▶ [Task item] In the entries that follow, how many lines hold the string "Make"? Give only that number.
:::
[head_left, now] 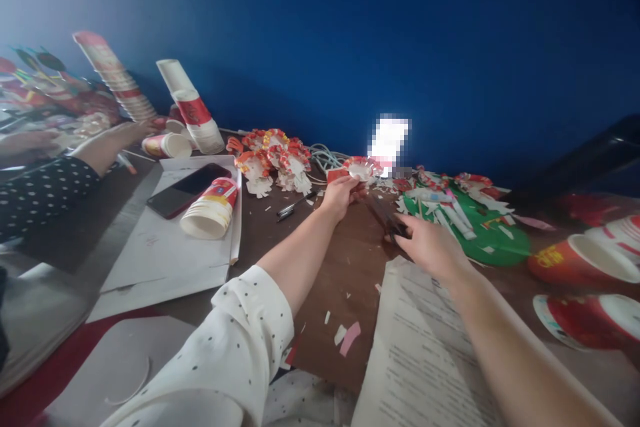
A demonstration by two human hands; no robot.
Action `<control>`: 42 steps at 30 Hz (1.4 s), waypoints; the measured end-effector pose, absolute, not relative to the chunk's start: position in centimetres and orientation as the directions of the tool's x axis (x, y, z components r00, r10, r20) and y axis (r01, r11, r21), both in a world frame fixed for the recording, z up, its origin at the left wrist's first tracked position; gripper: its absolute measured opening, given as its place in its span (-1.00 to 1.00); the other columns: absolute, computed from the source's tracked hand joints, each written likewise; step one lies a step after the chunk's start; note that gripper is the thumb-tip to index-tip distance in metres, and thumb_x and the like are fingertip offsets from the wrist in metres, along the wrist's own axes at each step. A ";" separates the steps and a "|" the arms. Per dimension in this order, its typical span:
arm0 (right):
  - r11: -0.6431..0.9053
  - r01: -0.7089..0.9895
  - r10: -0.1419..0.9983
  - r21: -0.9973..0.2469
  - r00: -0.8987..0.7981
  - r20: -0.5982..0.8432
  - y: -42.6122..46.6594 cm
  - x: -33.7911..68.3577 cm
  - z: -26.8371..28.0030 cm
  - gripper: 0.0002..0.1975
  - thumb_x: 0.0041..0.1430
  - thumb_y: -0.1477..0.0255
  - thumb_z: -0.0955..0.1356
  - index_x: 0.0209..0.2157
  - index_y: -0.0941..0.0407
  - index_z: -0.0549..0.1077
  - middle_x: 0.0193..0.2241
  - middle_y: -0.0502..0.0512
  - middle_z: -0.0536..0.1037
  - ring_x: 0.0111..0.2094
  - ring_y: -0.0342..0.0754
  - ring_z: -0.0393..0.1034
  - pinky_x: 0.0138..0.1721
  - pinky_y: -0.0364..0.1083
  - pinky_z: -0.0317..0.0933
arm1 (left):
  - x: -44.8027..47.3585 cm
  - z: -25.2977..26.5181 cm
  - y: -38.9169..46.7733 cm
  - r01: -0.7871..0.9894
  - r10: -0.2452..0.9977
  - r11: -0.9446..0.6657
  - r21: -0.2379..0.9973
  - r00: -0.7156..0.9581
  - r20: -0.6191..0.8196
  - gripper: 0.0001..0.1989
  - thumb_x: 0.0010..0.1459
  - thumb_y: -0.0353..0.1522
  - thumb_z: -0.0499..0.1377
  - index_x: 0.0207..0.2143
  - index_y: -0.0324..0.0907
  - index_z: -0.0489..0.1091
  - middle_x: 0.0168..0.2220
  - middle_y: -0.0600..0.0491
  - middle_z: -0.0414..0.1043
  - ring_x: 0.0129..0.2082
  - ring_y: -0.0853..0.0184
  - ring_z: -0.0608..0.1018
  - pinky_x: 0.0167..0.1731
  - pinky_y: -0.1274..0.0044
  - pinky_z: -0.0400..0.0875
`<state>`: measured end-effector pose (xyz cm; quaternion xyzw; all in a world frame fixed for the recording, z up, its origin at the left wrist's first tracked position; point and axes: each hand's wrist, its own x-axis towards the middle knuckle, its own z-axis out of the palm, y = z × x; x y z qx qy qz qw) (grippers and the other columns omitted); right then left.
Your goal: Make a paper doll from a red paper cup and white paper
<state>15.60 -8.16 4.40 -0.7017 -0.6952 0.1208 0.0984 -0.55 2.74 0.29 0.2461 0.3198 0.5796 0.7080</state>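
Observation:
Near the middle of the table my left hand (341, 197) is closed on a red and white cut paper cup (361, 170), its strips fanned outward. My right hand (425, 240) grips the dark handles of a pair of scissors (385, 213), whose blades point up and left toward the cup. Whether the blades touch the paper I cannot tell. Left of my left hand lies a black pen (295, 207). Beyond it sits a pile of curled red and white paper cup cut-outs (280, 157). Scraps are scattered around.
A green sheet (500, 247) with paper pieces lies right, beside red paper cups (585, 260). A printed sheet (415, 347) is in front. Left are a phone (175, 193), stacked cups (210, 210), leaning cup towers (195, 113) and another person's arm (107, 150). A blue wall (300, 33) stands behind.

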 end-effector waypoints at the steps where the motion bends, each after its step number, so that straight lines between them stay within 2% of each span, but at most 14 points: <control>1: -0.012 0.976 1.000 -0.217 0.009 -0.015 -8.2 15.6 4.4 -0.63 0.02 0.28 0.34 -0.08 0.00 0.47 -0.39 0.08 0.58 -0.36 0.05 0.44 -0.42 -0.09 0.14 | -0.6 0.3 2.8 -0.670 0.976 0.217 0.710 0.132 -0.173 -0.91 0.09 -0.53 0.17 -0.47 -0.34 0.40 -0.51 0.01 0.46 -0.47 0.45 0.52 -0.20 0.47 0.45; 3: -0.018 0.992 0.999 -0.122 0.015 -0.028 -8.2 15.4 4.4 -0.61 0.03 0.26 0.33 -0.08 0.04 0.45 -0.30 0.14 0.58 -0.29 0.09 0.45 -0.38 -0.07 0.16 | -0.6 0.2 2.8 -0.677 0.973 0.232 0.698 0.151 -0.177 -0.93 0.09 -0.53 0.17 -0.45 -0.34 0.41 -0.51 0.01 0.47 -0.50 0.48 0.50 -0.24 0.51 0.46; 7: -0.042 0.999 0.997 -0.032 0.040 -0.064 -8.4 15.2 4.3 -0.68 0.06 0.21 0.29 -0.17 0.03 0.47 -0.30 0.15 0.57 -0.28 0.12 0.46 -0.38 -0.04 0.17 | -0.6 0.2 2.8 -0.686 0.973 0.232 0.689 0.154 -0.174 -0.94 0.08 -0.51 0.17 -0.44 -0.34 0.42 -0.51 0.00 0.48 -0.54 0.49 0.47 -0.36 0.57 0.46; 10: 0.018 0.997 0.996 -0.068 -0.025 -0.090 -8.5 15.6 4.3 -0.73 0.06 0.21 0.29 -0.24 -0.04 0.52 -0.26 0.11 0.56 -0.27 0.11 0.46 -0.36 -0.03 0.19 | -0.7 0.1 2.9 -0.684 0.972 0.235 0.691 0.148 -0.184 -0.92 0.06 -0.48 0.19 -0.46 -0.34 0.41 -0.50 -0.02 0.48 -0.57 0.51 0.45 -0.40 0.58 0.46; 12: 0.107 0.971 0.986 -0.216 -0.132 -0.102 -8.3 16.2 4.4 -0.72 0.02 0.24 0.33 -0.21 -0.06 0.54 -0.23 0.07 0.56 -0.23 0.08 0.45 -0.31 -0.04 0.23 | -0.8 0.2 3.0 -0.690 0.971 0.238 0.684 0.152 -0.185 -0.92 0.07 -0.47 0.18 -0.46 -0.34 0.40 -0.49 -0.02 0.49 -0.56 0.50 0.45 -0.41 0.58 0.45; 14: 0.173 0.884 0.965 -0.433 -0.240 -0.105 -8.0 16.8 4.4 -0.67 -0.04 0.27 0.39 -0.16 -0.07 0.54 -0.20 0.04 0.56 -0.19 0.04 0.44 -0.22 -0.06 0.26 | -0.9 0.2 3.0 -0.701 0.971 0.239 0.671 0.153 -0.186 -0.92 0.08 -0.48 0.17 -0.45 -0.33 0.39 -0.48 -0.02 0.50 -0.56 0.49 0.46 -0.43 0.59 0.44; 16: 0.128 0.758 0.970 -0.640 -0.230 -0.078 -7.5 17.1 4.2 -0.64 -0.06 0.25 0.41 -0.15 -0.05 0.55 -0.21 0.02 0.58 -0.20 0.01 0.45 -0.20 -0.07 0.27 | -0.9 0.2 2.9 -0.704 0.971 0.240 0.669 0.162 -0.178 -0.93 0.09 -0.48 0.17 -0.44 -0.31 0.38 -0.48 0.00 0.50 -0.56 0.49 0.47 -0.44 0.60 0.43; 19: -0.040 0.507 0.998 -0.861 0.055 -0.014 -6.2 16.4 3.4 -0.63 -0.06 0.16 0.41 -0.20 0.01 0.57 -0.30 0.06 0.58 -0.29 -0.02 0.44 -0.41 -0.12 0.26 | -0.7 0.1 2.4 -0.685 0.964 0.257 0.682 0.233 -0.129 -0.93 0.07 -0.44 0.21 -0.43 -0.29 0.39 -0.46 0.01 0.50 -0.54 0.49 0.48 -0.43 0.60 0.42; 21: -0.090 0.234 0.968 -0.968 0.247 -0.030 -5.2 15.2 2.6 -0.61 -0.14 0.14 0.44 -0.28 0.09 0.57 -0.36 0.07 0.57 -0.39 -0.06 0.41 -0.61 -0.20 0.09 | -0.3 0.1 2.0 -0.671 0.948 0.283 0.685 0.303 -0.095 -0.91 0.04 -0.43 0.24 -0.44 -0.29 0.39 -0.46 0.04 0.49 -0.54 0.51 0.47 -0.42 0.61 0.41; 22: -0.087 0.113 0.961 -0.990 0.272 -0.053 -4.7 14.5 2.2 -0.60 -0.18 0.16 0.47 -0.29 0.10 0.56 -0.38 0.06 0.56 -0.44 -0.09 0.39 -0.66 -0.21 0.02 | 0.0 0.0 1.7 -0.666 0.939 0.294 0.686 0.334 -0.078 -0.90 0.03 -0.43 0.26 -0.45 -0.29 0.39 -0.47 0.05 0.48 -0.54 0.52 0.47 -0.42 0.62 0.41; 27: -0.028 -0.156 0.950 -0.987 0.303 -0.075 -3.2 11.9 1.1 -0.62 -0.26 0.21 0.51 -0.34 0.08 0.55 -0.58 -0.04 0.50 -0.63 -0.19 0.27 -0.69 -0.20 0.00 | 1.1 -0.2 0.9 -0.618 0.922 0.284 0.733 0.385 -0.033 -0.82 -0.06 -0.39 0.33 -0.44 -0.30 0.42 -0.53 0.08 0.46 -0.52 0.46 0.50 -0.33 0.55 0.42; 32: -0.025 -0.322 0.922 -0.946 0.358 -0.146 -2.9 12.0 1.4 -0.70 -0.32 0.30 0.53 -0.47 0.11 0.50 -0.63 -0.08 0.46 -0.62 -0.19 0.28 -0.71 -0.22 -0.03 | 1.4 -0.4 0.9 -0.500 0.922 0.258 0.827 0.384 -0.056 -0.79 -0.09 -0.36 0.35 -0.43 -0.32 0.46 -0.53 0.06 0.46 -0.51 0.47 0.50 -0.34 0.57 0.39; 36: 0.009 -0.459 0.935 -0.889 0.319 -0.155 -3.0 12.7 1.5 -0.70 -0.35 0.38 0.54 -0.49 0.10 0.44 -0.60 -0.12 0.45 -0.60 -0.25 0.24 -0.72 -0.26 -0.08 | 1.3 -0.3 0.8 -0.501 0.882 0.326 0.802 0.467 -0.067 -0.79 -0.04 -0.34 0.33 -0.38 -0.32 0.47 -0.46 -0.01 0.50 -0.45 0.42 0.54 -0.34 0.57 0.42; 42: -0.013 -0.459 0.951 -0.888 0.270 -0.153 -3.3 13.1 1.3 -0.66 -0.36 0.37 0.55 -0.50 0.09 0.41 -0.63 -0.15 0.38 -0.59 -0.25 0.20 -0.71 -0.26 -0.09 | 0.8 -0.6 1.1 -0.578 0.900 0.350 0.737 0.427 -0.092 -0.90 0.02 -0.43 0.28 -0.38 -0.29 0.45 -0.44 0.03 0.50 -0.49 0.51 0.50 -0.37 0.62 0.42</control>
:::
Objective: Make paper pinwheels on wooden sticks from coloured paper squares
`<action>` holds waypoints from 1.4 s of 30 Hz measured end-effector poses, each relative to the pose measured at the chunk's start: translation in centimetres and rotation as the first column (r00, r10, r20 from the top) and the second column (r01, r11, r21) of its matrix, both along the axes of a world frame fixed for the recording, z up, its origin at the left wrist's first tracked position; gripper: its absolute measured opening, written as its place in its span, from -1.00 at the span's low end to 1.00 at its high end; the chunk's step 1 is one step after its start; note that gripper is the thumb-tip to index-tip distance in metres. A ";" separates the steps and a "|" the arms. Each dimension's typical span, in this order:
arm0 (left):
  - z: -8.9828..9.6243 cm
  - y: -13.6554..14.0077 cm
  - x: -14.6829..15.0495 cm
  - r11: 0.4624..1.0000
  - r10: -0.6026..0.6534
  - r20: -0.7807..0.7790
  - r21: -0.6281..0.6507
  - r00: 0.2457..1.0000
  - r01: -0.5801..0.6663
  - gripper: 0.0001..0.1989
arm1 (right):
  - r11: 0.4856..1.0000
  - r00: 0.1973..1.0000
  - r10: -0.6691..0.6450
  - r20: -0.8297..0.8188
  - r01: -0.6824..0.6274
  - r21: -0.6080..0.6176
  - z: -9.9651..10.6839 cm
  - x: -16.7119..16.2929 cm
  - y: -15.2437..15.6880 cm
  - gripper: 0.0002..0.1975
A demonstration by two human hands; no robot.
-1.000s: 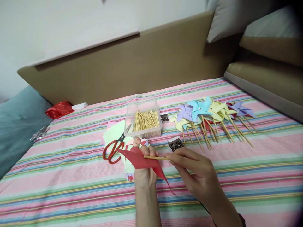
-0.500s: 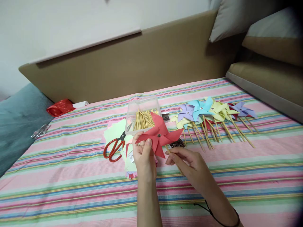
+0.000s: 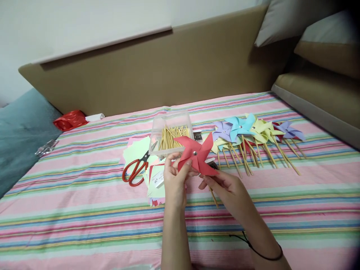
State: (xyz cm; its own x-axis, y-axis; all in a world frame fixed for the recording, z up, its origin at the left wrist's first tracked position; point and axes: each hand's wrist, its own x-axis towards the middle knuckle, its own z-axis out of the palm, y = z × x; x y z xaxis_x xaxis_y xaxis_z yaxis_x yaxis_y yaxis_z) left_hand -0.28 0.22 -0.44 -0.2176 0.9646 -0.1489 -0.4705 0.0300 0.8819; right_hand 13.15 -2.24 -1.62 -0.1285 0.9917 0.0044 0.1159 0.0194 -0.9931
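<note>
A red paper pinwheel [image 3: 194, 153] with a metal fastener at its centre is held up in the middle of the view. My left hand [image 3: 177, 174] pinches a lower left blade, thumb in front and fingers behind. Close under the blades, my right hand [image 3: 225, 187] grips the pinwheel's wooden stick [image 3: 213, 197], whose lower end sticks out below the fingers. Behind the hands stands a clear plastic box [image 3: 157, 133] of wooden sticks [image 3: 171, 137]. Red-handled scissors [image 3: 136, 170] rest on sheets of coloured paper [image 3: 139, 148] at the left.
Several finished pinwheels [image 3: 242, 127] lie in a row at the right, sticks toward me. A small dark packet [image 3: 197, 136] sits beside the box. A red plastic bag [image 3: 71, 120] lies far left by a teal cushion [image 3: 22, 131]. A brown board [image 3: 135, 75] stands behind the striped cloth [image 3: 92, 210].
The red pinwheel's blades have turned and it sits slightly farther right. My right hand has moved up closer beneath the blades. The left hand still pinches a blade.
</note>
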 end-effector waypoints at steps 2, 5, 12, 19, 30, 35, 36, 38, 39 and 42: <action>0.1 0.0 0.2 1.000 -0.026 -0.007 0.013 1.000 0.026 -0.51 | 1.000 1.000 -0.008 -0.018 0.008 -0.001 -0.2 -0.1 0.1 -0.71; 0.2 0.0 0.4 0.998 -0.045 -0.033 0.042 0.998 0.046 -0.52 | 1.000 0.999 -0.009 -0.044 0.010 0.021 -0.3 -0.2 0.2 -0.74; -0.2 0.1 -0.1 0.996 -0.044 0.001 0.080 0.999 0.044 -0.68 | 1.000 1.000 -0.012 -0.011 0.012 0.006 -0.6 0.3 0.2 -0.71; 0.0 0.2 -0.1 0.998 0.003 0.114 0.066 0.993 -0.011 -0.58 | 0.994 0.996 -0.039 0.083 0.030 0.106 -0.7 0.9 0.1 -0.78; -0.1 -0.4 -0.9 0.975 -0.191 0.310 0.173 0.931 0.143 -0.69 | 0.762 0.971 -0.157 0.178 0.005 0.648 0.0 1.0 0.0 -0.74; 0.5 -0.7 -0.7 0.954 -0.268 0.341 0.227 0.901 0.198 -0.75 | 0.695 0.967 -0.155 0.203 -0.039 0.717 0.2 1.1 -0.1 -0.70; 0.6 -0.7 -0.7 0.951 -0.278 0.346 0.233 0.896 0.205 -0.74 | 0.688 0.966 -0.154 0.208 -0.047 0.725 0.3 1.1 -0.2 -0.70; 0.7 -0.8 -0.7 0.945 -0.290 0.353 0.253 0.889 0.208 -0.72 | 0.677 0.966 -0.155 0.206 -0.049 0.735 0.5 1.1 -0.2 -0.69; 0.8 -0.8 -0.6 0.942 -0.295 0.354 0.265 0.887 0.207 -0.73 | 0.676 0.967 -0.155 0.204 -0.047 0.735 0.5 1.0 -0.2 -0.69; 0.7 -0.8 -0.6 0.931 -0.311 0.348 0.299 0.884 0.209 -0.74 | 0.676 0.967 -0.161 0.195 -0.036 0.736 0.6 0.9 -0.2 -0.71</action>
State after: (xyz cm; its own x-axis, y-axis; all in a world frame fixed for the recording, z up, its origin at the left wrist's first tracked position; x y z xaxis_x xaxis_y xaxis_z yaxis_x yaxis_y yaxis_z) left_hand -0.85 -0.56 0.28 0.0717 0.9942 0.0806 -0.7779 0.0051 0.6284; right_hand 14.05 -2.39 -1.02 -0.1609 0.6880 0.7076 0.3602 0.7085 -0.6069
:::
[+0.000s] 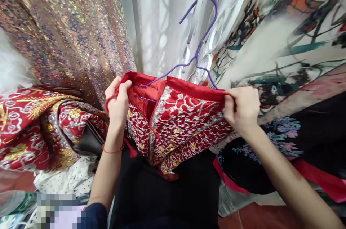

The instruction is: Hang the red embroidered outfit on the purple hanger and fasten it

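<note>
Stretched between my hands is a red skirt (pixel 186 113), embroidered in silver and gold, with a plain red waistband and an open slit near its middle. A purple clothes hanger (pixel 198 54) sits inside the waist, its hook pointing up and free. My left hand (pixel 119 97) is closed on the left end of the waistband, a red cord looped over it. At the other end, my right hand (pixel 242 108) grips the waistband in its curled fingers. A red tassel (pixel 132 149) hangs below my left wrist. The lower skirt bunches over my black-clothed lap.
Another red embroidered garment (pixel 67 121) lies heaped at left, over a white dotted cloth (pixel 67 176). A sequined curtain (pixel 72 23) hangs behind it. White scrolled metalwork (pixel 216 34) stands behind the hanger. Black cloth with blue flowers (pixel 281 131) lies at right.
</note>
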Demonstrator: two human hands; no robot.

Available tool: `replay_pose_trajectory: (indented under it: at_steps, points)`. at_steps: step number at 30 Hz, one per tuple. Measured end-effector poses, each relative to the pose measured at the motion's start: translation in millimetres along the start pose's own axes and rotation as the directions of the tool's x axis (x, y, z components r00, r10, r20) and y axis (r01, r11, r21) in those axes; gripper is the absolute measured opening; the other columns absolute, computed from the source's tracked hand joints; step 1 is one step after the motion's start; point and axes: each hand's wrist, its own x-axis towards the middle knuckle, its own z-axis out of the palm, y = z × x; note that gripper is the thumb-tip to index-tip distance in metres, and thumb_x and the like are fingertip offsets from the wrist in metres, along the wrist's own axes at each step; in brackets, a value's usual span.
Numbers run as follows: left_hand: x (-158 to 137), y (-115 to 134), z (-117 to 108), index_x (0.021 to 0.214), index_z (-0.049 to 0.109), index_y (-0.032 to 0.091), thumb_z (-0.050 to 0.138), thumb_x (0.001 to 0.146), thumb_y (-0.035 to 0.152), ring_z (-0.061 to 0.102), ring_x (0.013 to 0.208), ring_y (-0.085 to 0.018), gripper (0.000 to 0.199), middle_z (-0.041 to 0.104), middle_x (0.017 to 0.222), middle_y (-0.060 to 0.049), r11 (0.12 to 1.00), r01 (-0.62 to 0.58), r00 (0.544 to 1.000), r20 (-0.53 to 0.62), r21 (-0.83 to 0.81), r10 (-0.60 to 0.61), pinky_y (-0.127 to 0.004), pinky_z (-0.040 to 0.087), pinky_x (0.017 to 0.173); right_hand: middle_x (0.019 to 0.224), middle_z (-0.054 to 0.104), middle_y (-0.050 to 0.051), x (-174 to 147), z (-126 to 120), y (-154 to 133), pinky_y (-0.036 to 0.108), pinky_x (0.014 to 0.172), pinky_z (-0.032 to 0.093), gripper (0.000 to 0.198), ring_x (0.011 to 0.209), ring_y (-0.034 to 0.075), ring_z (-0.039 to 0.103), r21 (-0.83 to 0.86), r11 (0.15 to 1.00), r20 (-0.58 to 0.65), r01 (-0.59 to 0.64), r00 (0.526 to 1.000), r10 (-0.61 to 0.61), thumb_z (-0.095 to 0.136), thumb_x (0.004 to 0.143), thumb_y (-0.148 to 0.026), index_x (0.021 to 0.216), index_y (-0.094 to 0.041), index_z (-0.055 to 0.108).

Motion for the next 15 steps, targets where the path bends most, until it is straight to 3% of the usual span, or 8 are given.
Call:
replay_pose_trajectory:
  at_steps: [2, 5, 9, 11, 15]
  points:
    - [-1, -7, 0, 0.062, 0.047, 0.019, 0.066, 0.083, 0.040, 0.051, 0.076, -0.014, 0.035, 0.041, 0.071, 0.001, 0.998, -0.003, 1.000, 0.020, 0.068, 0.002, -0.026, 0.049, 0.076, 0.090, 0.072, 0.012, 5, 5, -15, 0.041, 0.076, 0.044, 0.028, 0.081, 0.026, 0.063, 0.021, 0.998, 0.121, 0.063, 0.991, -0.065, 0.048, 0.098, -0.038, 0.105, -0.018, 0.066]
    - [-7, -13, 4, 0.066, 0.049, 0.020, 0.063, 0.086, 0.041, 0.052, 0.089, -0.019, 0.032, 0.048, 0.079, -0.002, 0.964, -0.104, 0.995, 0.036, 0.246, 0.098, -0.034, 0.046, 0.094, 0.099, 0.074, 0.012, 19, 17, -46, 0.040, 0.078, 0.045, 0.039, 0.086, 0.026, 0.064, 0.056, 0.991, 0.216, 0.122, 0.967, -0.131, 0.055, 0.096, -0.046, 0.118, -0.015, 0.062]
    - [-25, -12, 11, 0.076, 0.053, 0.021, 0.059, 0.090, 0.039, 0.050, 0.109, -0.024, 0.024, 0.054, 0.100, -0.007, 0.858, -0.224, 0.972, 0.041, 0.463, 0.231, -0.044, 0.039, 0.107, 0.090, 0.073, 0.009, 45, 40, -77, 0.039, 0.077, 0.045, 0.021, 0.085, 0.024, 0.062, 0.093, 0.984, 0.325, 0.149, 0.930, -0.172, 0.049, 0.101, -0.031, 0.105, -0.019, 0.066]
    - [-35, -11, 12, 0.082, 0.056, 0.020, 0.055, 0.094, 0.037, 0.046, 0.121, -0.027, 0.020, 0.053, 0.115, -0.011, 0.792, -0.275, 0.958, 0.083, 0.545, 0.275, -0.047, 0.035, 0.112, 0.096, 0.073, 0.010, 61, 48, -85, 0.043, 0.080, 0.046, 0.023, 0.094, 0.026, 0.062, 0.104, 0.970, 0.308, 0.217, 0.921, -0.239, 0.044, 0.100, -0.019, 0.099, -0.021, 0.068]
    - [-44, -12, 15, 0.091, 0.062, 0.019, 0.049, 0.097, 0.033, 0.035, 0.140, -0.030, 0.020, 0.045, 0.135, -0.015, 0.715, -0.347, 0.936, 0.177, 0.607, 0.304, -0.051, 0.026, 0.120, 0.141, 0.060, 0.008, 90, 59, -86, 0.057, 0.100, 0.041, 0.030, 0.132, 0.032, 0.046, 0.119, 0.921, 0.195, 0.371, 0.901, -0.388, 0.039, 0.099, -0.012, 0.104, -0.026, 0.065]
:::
▶ [Response area] 2